* [Work instructions]: Look through the lines below, find those with the word "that", and copy them.

* [Stored data]:
"""
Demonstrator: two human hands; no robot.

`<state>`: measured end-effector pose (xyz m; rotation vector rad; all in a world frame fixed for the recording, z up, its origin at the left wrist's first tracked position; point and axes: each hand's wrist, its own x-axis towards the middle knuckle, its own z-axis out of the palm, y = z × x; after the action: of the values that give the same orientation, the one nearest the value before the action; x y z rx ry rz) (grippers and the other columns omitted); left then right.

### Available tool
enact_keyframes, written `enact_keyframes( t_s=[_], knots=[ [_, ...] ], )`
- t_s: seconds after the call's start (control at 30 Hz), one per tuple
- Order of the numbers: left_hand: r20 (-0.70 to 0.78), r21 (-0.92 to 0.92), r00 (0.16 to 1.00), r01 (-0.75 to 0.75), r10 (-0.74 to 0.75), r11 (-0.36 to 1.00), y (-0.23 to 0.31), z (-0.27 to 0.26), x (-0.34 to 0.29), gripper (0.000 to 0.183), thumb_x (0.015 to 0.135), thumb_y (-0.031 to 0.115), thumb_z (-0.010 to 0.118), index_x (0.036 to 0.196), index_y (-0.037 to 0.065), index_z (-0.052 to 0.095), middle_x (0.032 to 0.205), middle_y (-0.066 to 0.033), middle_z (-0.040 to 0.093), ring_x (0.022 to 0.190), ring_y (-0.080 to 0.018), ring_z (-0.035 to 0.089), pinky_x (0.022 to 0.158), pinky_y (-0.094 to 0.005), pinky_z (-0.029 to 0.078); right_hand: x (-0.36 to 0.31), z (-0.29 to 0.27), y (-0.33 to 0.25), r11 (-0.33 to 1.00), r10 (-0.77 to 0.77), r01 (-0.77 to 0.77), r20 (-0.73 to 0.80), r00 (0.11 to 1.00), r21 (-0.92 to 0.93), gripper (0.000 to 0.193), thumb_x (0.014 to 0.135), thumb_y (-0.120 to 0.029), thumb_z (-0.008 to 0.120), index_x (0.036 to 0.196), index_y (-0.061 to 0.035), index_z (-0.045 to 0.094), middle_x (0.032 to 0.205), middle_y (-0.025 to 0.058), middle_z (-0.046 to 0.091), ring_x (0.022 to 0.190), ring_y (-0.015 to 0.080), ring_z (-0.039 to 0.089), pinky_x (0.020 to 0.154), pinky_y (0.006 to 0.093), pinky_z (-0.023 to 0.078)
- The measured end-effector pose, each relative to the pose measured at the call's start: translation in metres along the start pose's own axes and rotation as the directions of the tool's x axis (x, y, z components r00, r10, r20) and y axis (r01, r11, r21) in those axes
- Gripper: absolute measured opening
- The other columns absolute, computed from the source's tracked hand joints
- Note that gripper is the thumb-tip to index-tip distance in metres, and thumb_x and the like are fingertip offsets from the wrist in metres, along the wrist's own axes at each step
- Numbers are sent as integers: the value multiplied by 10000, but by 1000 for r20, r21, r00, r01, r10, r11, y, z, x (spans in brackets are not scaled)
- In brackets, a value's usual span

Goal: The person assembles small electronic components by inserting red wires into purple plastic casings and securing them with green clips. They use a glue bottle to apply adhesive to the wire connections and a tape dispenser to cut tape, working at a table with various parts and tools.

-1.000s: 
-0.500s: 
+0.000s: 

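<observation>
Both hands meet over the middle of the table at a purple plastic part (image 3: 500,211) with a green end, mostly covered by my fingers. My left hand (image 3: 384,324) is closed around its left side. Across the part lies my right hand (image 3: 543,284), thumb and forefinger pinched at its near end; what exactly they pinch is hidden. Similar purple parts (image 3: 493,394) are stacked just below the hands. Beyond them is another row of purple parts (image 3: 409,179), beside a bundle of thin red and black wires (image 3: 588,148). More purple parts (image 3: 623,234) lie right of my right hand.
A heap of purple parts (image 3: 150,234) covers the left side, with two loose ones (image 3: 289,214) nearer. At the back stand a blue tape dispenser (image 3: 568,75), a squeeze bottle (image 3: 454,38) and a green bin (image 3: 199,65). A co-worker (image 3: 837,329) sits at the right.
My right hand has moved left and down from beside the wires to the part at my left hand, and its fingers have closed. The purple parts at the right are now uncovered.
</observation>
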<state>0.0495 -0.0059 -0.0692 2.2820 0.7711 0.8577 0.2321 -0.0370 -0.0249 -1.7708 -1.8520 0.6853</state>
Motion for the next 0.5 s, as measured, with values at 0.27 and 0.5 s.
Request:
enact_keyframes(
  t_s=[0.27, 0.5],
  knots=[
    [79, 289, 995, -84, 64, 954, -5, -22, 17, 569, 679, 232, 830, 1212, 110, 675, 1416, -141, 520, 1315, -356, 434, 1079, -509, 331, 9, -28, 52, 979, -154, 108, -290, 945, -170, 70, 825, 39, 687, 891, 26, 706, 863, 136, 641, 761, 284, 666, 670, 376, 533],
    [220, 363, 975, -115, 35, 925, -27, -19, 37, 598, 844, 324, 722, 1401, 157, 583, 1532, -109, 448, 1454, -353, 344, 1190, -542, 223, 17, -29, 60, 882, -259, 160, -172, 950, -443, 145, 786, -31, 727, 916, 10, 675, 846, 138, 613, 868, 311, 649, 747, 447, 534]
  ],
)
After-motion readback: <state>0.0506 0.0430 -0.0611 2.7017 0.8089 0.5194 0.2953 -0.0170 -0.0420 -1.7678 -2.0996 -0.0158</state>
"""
* [Exercise answer]:
`<state>`: measured end-effector pose (xyz m; rotation vector rad; all in a world frame fixed for the recording, z up, its origin at the left wrist's first tracked position; point and axes: each hand's wrist, its own x-axis towards the middle knuckle, its own z-axis out of the palm, y = z × x; after the action: of the values that give the same orientation, the one nearest the value before the action; x y z rx ry rz) (grippers and the other columns omitted); left then right.
- Note that gripper is the thumb-tip to index-tip distance in metres, and thumb_x and the like are fingertip offsets from the wrist in metres, along the wrist's own axes at each step

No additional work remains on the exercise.